To do: Below are lines of data; restate word for word those running from the line containing "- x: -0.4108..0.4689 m" to the line containing "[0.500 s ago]", inclusive, and no others.

(Dataset extract)

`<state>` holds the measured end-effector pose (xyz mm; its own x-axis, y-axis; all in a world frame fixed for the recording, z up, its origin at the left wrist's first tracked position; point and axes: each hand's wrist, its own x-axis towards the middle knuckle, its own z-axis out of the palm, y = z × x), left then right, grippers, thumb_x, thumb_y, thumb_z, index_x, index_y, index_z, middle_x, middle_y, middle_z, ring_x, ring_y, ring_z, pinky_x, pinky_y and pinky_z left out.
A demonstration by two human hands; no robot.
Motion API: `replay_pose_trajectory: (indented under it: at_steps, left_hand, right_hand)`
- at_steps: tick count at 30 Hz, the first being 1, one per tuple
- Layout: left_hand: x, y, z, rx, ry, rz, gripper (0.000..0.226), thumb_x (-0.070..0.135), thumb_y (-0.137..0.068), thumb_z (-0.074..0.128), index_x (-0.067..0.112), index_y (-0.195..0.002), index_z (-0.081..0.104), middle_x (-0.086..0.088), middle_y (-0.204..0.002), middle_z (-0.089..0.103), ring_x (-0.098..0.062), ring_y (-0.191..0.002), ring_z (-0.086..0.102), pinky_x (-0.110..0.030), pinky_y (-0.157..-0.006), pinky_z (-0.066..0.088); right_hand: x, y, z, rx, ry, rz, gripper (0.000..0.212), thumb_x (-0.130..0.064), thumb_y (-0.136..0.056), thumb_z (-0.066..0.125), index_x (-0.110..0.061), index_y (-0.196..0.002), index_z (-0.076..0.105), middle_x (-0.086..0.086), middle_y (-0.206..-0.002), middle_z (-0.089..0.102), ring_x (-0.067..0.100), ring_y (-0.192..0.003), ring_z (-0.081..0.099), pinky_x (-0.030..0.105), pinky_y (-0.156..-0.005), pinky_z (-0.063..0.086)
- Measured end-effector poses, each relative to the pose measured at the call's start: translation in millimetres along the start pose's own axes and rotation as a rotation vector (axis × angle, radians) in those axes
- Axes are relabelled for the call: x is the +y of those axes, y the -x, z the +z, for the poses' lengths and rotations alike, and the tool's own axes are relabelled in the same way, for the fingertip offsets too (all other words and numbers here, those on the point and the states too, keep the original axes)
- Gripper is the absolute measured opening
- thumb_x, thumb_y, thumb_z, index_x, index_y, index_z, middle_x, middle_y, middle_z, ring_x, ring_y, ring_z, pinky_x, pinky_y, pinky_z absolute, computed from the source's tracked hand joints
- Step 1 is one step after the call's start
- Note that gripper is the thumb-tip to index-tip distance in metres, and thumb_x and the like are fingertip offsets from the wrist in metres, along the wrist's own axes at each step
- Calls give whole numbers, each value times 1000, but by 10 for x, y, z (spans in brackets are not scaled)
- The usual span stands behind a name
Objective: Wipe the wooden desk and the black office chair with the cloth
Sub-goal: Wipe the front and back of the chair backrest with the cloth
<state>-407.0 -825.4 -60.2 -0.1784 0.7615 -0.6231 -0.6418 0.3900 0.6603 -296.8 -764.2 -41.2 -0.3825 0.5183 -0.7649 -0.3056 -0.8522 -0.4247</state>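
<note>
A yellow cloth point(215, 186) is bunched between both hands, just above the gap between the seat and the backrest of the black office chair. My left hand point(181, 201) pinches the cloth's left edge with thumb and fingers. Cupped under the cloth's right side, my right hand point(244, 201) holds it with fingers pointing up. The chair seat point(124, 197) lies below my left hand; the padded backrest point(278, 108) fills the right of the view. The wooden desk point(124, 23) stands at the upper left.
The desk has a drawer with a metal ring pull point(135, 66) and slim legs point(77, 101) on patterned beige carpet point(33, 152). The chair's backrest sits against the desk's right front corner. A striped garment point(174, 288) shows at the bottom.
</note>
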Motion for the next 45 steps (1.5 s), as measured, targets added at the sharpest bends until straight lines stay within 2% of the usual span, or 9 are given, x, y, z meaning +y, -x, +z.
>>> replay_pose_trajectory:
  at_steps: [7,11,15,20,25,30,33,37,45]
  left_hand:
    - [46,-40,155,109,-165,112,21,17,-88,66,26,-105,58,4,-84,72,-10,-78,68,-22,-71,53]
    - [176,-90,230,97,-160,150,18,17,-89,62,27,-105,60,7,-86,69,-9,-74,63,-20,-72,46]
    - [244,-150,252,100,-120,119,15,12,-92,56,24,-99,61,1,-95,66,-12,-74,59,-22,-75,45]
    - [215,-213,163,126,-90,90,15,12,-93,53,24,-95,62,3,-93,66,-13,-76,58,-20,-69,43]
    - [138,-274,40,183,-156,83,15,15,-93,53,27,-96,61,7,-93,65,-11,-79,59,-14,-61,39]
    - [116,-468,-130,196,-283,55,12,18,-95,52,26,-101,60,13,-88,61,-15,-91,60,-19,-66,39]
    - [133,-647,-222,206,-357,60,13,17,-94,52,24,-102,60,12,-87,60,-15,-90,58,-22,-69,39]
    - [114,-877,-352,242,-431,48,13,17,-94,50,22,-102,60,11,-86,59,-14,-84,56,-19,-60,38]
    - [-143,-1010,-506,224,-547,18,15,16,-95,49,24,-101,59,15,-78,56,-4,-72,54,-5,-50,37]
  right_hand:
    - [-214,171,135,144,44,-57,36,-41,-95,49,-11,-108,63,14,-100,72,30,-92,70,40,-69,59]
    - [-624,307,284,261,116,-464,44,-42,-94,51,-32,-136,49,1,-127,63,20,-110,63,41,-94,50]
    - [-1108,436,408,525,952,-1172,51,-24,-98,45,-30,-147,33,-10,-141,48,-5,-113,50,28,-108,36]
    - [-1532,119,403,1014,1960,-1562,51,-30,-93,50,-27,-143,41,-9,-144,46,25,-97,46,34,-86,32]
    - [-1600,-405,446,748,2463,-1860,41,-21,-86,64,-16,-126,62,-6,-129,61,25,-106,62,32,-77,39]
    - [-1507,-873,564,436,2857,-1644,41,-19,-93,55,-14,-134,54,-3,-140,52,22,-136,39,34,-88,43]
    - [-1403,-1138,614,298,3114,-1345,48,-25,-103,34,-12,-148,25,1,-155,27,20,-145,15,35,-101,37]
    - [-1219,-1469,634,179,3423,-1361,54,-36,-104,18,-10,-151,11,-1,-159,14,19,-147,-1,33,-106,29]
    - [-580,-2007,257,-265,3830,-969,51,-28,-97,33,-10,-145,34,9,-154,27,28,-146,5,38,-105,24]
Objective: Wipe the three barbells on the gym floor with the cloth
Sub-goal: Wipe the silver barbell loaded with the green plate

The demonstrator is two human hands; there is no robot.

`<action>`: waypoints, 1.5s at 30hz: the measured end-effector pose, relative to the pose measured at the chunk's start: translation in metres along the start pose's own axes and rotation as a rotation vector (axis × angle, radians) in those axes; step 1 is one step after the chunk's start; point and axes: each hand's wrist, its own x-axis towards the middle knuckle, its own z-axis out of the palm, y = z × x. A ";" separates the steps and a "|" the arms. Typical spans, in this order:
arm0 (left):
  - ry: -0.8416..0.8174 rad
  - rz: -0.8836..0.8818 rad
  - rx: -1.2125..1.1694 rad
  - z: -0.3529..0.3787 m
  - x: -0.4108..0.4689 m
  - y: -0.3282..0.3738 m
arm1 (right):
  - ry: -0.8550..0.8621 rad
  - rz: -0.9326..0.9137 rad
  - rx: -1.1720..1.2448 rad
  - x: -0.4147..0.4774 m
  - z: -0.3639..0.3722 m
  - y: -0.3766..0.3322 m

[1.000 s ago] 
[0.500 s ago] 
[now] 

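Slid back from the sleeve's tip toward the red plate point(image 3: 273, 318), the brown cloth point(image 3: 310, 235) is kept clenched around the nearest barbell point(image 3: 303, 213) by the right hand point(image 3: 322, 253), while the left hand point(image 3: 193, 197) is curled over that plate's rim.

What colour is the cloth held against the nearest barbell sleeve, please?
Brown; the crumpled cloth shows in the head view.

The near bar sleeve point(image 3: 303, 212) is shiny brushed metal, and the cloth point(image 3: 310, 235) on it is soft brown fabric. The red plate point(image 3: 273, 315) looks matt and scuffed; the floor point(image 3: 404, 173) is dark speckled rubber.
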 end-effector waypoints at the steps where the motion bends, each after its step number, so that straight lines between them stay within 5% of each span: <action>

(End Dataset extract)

Written answer:
  - x: -0.4108..0.4689 m
  - y: -0.3282..0.3738 m
arm1 (right):
  - ry: -0.8550..0.8621 rad
  - rz: -0.9326..0.9137 rad
  - rx: -1.1720..1.2448 rad
  - x: -0.4147..0.4774 m
  - z: -0.3639..0.3722 m
  - y: -0.3766..0.3322 m

[1.000 s ago] 
[0.500 s ago] 

There is no more to the output, and the exercise is done.